Destinati ad essere esposti sugli altari, i crocifissi dipinti si discostano dalle tradizionali rappresentazioni bizantine e paleocristiane. L'immagine di Gesù crocifisso non è inserita nel contesto della Crocifissione, insieme ad altri personaggi, ma è isolata secondo una visione simbolica ed essenziale.
Queste croci sono immagini grandiose che venivano innalzate sopra gli altari o sospese sulle iconostasi. Oltre alla loro funzione sacra, sono anche concepite come oggetti preziosi, tanto da sembrare ingrandimenti di opere di oreficeria, gemmate e cesellate. Puntando su un effetto molto suggestivo, le grandi croci dipinte del Medioevo dovevano attrarre l'attenzione dei fedeli e colpire la loro immaginazione con lo sfavillio dell'oro e dei colori. 

 

 

Anonimo. Crocifisso di San Damiano. XII sec. Tempera su tavola.  Assisi, Basilica di Santa Chiara.

Anonimo. Crocifisso di San Damiano. XII sec. Tempera su tavola. 
Assisi, Basilica di Santa Chiara.

 

Elaborate nelle botteghe artistiche della Toscana e dell'Umbria già dal XII secolo, le croci dipinte si diffusero rapidamente. In poche decine di anni vennero collocate non solo nelle chiese italiane ma in tutta Europa e assunsero una grandissima importanza, frino a diventare  il simbolo universale del sacrificio di Cristo e l'emblema fondamentale del Cristianesimo.

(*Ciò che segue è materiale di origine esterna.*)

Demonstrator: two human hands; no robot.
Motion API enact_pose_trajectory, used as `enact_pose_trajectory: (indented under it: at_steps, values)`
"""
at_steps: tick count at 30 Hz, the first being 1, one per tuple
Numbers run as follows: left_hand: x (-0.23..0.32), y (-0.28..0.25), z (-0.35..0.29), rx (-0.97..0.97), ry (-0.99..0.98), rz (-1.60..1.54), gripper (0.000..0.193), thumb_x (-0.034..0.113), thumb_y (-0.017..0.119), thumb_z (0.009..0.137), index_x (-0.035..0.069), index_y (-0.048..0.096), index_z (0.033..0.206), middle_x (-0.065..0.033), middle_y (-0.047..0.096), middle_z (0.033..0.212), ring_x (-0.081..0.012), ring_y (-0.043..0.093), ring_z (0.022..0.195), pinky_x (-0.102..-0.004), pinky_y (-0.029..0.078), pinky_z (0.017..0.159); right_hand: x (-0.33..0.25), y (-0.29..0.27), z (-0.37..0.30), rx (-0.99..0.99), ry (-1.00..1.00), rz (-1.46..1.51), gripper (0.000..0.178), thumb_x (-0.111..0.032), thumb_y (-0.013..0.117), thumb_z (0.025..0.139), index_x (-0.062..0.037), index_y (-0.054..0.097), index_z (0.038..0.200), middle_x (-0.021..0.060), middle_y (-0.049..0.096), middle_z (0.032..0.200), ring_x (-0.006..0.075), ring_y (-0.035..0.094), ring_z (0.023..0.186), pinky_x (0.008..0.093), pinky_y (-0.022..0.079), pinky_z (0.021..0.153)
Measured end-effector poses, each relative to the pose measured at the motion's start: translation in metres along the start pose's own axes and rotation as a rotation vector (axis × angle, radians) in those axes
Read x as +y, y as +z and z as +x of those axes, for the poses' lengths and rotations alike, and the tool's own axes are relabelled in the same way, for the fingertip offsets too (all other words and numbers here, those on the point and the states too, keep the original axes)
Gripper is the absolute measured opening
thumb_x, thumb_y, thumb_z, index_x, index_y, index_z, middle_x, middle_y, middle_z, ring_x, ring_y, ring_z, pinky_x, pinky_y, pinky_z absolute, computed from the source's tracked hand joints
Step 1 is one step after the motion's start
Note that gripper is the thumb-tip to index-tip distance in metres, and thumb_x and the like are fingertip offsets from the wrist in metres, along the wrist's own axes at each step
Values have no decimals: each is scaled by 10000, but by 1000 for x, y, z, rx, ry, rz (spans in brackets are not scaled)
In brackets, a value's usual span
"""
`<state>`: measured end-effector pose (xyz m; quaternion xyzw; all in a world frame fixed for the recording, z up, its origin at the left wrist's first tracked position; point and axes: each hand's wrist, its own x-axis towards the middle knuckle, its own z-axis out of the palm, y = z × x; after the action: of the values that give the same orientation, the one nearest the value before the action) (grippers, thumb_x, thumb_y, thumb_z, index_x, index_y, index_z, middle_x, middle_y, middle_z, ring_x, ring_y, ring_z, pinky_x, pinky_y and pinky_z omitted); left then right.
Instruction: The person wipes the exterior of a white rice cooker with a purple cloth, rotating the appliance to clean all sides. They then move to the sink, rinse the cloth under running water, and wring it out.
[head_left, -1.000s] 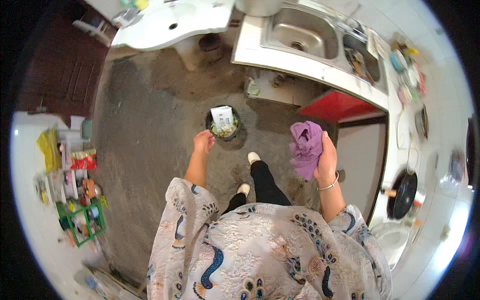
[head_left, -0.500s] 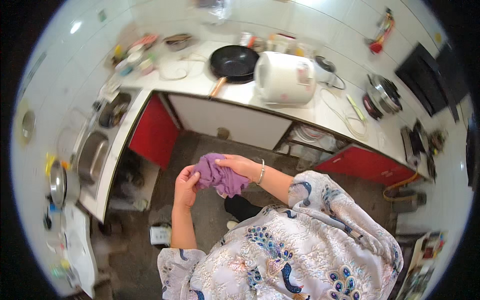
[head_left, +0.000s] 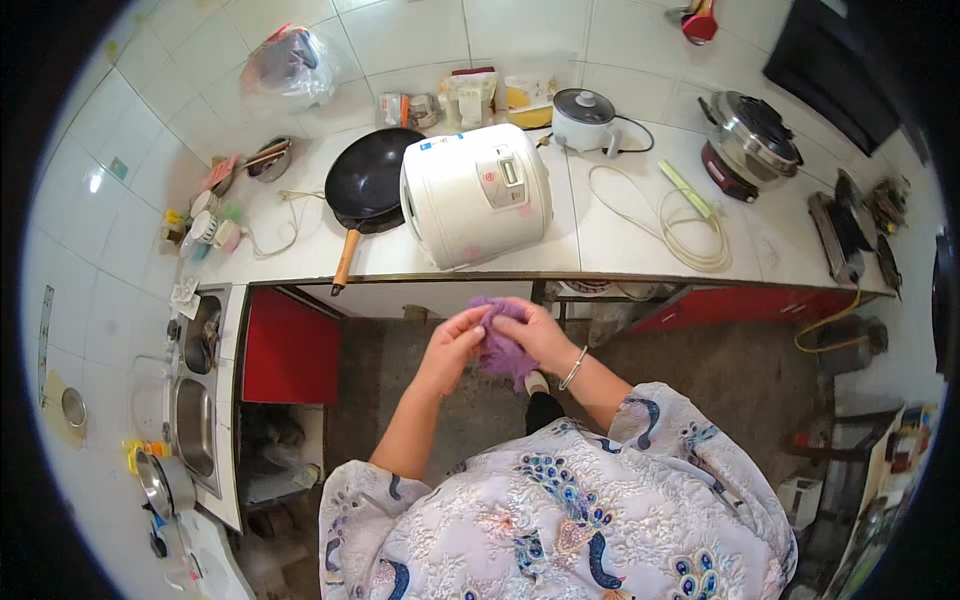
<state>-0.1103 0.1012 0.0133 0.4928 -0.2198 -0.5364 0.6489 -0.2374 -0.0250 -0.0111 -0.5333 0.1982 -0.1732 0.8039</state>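
Observation:
A crumpled purple cloth [head_left: 508, 358] is bunched between my two hands, in front of the counter's edge. My left hand [head_left: 450, 345] pinches its left side, fingertips pressed together. Over its upper right part my right hand [head_left: 540, 335] is closed, with a silver bangle on the wrist. The cloth's lower end hangs loose below the fingers. Just beyond my hands, a white rice cooker [head_left: 470, 200] lies on its side on the white counter [head_left: 560, 240]. To its left sits a black frying pan [head_left: 370, 175] whose wooden handle juts past the counter's edge.
A small white electric pot [head_left: 585, 120], a coiled pale cord with a green power strip [head_left: 685, 185] and a steel pot [head_left: 755, 140] stand along the right counter. At left is a double sink [head_left: 195, 425]. A red cabinet door [head_left: 290, 345] hangs open below.
My hands have come closer together and bunched the cloth smaller. The view has turned rightward, and I am nearer the rice cooker, with my hands in front of it.

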Motion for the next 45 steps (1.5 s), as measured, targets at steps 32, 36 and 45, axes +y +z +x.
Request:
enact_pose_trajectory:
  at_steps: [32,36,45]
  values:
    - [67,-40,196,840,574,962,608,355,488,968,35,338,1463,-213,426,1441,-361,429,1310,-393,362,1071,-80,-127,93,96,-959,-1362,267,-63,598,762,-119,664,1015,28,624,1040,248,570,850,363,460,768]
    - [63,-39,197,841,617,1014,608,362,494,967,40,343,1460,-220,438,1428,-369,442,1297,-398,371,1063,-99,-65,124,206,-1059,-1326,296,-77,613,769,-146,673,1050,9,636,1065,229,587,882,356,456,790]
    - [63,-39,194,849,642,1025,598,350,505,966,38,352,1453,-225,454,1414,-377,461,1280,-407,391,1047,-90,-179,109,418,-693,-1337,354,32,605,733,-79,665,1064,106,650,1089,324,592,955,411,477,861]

Nei crocifissi si sviluppano ben presto due diverse tipologie: la prima, più antica, risale all'inizio del XII secolo ed è denominata Christhus Triumphans, a questa si affianca alla fine del XII secolo quella del Christus Patiens.

 

 

Coppo di Marcovaldo. Crocifisso. 1274. Tempera su tavola. cm. 280X245. Pistoia, Cattedrale. Esempio di Christus Patiens. Foto di Sailko 
Coppo di Marcovaldo. Crocifisso. 1274. Tempera su tavola. cm. 280X245. Pistoia, Cattedrale. Esempio di Christus Patiens. Foto di Sailko 

  

 

 

Nelle due tipologie di crocifisso le differenze nei modi rappresentativi corrispondono a due diverse concezioni della sacralità, ma anche a finalità differenti della stessa pittura sacra, attraversando l’evoluzione stilistica nel passaggio da romanico a gotico.

 

 

Alberto Sotio. Crocifisso. Dett. 1187. Tempera su pergamena e su tavola lignea. cm. 278X200 Spoleto, Duomo. Esempio di Christus Triumphans.
Alberto Sotio. Crocifisso. Dett. 1187. Tempera su pergamena e su tavola lignea.
cm. 278X200 Spoleto, Duomo. Esempio di Christus Triumphans.

 


Il Christhus Triumphans della tradizione pre-giuntesca presenta una visione astratta e simbolica, volutamente svincolata da ogni riferimento concreto o drammatico. Cristo è solitamente rappresentato vivo, con gli occhi aperti, appoggiato alla croce (non appeso) con atteggiamento di indifferente distacco rispetto alla sua condizione di crocifisso. Le forme stilizzate e bidimensionali, i colori vivaci sottolineano la valenza di simbolo sacro. E' l'immagine di un Cristo concettuale, inteso non come uomo, ma come entità sovrumana, divina, ultraterrena. Di umano ha solo l'apparenza.
Questo tipo di rappresentazione non è finalizzata a un coinvolgimento emotivo. Non vuole commuovere, ma esplicitare un concetto, una dottrina. Invita a una riflessione serena e alla considerazione intellettuale del dogma religioso.

 

Giunta Pisano. Crocifisso di San Domenico.1250-54. Tempera e oro su tavola. cm. 336X285. Bologna, Basilica di San Domenico.
Giunta Pisano. Crocifisso di San Domenico.1250-54. Tempera e oro su tavola. cm. 336X285.
Bologna, Basilica di San Domenico.

 

Il Christus Patiens introdotto da Giunta Pisano è un Cristo colto al culmine dell'agonia nel momento della morte. E' la visione cruda e drammatica di denuncia del sacrificio estremo. Ciò è dimostrato dai colori lividi, dai muscoli irrigiditi, la testa reclinata e la smorfia di dolore sul viso. Il senso di sacralità dell'immagine è reso soprattutto dalle forme allungate e sottili e dalle eleganti e dinamiche linee curve che descrivono il corpo del Figlio di Dio come de fosse costruito geometricamente, come a rappresentarne la perfezione divina.
Ne deriva un effetto di sofferenza sublime che conferisce all'immagine un forte potere di suggestione. L'intento è quello di scuotere lo spettatore, impressionarlo, coinvolgerlo emotivamente. La comprensione del valore sacro deve derivare non più da un ragionamento astratto da da una partecipazione emozionale al dramma.